The countries that South Africa is using as bases for research and as examples of successful use of the card are countries that are socially and economically stronger than South Africa, he says, adding: “We need to look carefully at all the options that we have available to us and also keep in mind the state of the country and need not be overambitious with this project.”

However, he says the DA supports this project and the prospect of having to carry one document with all the necessary personal information is most welcome, as this eliminates the need to carry multiple documents at a time.

Transition Process
To ensure an easy transition, the DHA says citizens will be requested to go to Home Affairs offices to apply for a smart ID card. This will apply to new ID card applicants and holders of the current green ID book.
“Once the ID smart card has been implemented, there will be no option for users to have either the ID card or the green ID book. There will be one national ID card and that will be the ID smart card,” says Pandor.

A set amount of money has not yet been allocated to the project, says the Minister, explaining: “This information is still at imple- mentation phase and is not yet ready for public consumption.”

Pandor notes that the DHA envisages that the ID smart card will cost almost the same as a green ID book. It is envisaged that the first issue will be free, as is the case with first-time applications for a green ID book.

A ID smart card, with a contactless chip, based on international trends and standards, will meet the medium- to long-term vision of the DHA and the security needs of South Africa.

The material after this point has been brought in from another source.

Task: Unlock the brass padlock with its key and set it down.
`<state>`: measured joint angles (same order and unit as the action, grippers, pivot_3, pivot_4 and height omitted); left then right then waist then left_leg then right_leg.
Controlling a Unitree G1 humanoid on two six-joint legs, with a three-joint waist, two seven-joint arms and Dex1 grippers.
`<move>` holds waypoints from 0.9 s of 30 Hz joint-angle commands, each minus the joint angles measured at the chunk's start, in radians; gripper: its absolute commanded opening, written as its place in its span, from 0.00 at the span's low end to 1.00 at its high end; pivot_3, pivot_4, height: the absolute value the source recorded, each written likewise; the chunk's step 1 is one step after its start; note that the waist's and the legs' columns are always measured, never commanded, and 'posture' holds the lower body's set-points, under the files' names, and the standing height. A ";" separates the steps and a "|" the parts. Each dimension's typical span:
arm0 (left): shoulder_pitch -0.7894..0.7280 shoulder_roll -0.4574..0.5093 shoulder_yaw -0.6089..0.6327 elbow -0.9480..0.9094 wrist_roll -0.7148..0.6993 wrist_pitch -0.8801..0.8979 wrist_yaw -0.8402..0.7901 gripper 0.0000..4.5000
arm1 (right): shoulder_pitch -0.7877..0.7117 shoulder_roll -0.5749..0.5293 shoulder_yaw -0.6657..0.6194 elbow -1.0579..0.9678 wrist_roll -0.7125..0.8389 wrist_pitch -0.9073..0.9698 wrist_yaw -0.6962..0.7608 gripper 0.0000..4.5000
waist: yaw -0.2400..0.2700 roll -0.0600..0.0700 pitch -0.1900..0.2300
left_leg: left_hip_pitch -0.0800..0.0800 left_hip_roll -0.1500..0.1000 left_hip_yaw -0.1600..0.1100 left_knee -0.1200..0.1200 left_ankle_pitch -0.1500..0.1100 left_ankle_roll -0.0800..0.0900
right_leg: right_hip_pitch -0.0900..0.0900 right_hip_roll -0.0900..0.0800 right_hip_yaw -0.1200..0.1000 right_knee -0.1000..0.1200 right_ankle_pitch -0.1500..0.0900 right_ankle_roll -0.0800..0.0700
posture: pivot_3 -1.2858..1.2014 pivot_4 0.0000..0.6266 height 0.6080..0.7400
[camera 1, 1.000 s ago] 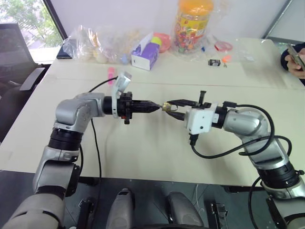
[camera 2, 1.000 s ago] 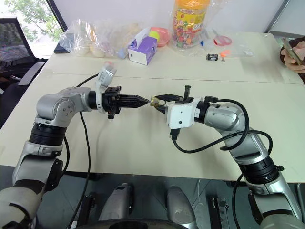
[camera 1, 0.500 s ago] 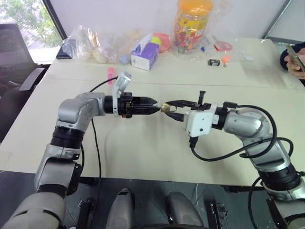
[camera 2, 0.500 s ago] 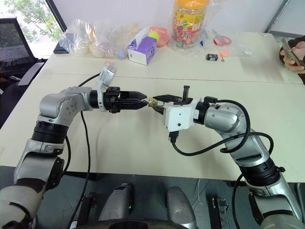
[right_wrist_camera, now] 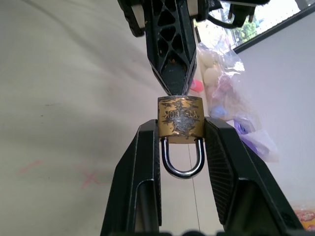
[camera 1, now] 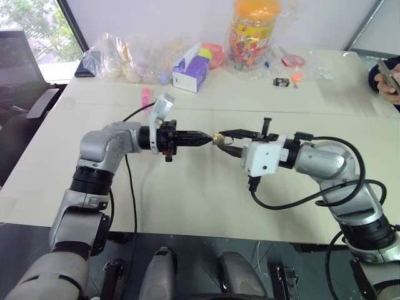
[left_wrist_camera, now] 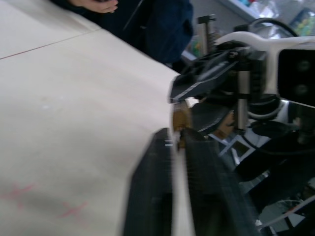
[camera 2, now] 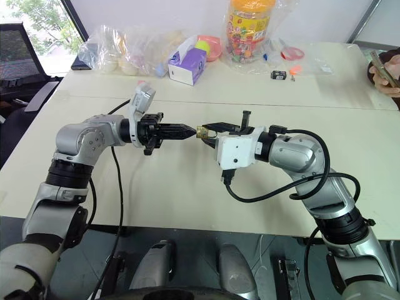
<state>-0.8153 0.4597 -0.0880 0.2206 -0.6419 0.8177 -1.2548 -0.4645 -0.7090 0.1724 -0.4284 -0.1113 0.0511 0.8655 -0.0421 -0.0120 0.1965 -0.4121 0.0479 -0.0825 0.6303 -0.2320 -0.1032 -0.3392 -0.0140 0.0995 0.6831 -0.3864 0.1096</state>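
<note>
The brass padlock (right_wrist_camera: pixel 180 119), small and worn with a silvery shackle, hangs in mid-air above the table (camera 1: pixel 187 187). My right gripper (right_wrist_camera: pixel 180 129) is shut on it, one finger on each side of its body, the shackle pointing back between the fingers. My left gripper (camera 1: pixel 209 138) comes level from the opposite side. It is shut, and its fingertips (right_wrist_camera: pixel 175 83) press against the padlock's bottom face. The key is hidden where those tips meet the padlock. In the left wrist view the padlock (left_wrist_camera: pixel 182 117) sits just past my own fingers (left_wrist_camera: pixel 157 167).
At the far edge of the table stand a purple tissue box (camera 1: pixel 190 69), a candy jar (camera 1: pixel 253 31) and plastic bags (camera 1: pixel 119 59). A pink item (camera 1: pixel 145 97) and a small black-and-silver object (camera 1: pixel 281 81) lie nearer. A person's hand (camera 1: pixel 389 75) holds a phone at the far right.
The left gripper's fingers spread half a second ago and have closed again at the padlock's base. The right gripper and padlock have stayed in place.
</note>
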 commanded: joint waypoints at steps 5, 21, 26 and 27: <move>0.020 0.019 -0.018 -0.068 0.048 -0.069 0.003 0.02 | -0.020 -0.001 -0.023 -0.054 0.031 -0.003 0.009 0.15 | 0.000 0.000 0.000 | 0.000 0.000 0.000 0.000 0.000 0.000 | 0.000 0.000 0.000 0.000 0.000 0.000 | 0.52 0.24 1.00; 0.081 -0.057 -0.084 -0.048 0.384 -0.842 0.040 0.02 | -0.032 0.005 -0.023 -0.059 0.059 0.024 0.041 0.15 | 0.004 0.000 0.000 | 0.000 0.000 0.000 0.000 0.000 0.000 | 0.000 0.000 0.000 0.000 0.000 0.000 | 0.52 0.24 1.00; 0.079 -0.060 -0.082 -0.034 0.356 -0.785 0.022 0.02 | -0.032 0.007 -0.026 -0.057 0.058 0.024 0.045 0.15 | 0.002 0.000 0.000 | 0.000 0.000 0.000 0.000 0.000 0.000 | 0.000 0.000 0.000 0.000 0.000 0.000 | 0.52 0.24 1.00; 0.075 -0.054 -0.076 -0.046 0.316 -0.672 0.024 0.02 | -0.032 0.008 -0.027 -0.058 0.057 0.024 0.046 0.15 | 0.002 0.000 0.000 | 0.000 0.000 0.000 0.000 0.000 0.000 | 0.000 0.000 0.000 0.000 0.000 0.000 | 0.52 0.24 1.00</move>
<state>-0.7336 0.4092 -0.1567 0.1903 -0.2892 0.0182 -1.2435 -0.4667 -0.7211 0.1374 -0.4252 -0.0964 0.1034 0.9101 -0.0398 -0.0120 0.1965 -0.4121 0.0478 -0.0823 0.6304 -0.2321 -0.1032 -0.3390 -0.0141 0.0995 0.6830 -0.3864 0.1096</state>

The DHA expects to roll out the ID smart cards in April 2013 and the process is estimated to take a maximum of three years.

The department was expected to have issued the first tender for the ID smart card project in November.

That there has been some movement on this project is a positive sign of the intention to make this system work for all those concerned, but the DA’s De Freitas says problems with tender irregularities and maladministration are a cause for concern for a project that will deal with huge amounts of private and personal information in the long term.

He notes that there have been “ongoing issues” with tender irregularities and maladministration of projects and that such issues have to be addressed to ensure that the project produces the best possible results.

“Can you imagine what the individuals will be tasked with to implement the cards? They will be dealing with billions of rands. In addition to that, outsourcing a company will be risky, owing to the vast amount of data and information of all individuals they will be in possession of and this could [lead to problems] if the information is not treated and used correctly.”

De Freitas insists that time is the most important factor in this case. “The DHA needs to consider allowing the project to run for some time before we look at adding all the personal information to the card.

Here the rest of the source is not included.